PROBLEM STATEMENT: Pull every line from the records that has the word "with" in it.

[Opening RECORDS FOR THIS EXERCISE section]

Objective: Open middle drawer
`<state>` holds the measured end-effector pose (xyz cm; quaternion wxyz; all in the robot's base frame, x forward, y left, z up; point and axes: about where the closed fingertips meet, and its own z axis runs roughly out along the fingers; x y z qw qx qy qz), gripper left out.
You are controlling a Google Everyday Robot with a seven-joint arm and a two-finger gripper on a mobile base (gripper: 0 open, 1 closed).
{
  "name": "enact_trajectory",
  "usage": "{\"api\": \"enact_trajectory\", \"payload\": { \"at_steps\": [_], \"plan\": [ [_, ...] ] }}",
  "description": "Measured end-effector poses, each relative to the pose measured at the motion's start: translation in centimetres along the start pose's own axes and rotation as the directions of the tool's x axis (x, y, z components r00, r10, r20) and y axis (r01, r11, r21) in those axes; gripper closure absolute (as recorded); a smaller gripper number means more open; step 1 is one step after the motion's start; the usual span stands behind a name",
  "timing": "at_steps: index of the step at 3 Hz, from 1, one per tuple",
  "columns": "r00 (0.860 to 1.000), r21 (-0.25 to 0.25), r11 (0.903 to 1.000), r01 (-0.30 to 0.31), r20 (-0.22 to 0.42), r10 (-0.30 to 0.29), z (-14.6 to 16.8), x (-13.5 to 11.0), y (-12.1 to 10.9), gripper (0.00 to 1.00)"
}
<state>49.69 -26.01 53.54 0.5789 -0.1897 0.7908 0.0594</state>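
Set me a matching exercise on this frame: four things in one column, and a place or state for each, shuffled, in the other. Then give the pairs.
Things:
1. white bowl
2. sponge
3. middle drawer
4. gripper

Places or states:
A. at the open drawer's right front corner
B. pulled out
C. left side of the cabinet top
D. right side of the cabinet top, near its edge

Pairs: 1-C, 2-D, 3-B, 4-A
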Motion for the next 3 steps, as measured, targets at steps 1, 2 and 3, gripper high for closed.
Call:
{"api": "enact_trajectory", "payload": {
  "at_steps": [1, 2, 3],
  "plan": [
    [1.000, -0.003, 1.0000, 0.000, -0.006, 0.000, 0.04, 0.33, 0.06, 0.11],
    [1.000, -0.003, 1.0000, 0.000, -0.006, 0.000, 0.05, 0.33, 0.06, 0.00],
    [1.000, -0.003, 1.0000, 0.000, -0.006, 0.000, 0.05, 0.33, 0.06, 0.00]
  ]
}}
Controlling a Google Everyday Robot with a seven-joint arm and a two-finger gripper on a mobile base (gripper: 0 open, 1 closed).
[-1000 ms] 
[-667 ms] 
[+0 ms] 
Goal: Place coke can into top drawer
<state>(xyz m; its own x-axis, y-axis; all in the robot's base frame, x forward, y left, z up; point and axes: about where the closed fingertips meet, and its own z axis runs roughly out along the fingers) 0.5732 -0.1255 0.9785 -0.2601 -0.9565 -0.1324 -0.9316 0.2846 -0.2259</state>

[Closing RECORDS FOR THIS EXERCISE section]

TASK OUTPUT:
You are controlling a Google Everyday Robot with a seven-joint arm and a two-finger gripper on a mobile base (gripper: 0 open, 1 closed).
Controlling a Google Everyday Robot with a seven-joint arm and a two-finger gripper on a mobile base (gripper: 0 open, 1 closed).

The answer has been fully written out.